In Deutschland gab es im 18. Jh. kaum Betrachtungen über die amerikanische Unabhängigkeitserklärung. Staatsrechtler diskutieren darüber, ob Menschenrechte unter dem Gesichtspunkt des Rechts subjektiver oder objektiver Natur seien und ob sie den Staat in seinen souveränen Handlungen beschränken könnten. Doch zur gleichen Zeit hatten Millionen von Deutschen erheblich andere Vorstellungen von der Freiheit des Einzelnen. Insbesondere nach der fehlgeschlagenen Revolution von 1848 und der Gründung des Deutschen Reichs von 1871 gab es kaum Raum für eine wirkliche Auseinandersetzung mit den amerikanischen Idealen.

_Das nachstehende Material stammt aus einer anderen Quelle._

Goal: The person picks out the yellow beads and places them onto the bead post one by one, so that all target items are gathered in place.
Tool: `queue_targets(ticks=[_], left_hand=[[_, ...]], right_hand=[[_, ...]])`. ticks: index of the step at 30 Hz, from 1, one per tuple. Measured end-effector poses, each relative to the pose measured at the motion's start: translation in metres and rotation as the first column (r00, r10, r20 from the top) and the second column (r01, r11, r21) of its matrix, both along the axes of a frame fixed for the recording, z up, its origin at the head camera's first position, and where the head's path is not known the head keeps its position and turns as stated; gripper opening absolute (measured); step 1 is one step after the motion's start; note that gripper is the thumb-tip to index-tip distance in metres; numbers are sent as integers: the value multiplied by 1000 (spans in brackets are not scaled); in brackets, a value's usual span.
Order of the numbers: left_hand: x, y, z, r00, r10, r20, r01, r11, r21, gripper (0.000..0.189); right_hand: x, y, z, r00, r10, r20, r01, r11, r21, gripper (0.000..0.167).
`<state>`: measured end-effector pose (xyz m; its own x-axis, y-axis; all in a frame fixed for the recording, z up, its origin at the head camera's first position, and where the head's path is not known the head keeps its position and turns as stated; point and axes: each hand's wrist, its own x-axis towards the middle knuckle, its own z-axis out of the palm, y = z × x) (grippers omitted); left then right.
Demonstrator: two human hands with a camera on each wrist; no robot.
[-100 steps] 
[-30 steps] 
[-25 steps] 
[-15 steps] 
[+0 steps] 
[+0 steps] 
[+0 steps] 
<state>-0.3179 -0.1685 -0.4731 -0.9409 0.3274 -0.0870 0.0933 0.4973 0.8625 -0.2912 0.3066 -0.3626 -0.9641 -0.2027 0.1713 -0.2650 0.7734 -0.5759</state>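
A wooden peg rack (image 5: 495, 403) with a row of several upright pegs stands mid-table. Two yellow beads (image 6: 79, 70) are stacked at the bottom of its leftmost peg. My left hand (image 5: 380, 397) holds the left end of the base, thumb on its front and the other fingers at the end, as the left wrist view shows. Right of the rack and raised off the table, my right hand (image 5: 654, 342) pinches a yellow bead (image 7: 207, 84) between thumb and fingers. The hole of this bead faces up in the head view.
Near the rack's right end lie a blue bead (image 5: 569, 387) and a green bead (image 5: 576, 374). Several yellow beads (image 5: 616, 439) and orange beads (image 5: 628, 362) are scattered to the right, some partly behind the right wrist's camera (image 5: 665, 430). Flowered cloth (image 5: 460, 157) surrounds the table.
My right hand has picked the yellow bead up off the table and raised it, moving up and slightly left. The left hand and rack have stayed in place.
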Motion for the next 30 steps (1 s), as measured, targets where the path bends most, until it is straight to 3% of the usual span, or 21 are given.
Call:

Was es in Deutschland mittlerweile gab, war eine Debatte über die unglückliche Architektur des Reichstagsgebäudes. Staatsrechtler Emanuel Schiffgens wies auf die Verletzung des vedischen Baukodex hin, die dieser Bau aufweise und die Erfolglosigkeit von Regierung und Parlament bedinge. Für Glück und Wohlstand der Bevölkerung sind nach Maharishi Sthapatya Veda Regierungs- und Parlamentsgebäude mit exaktem Osteingang ohne West- und Südeingänge erforderlich. „Wenn diese Unglück bringenden Türen nicht geschlossen werden, wird der Bundestag auch in Zukunft immer von Streit und Negativität beherrscht werden", sagt Schiffgens, „denn die Architektur des Reichstags stellt eine grobe Verletzung der Verfassung des Universums dar." Eingänge, die nach Osten weisen, brächten Glück und Wohlstand.

Also: Schluß mit der westlichen Idee des Rechts auf Streben nach Glück. Die Sache wäre einfach erledigt, würde sich der Bundestag nach Osten öffnen.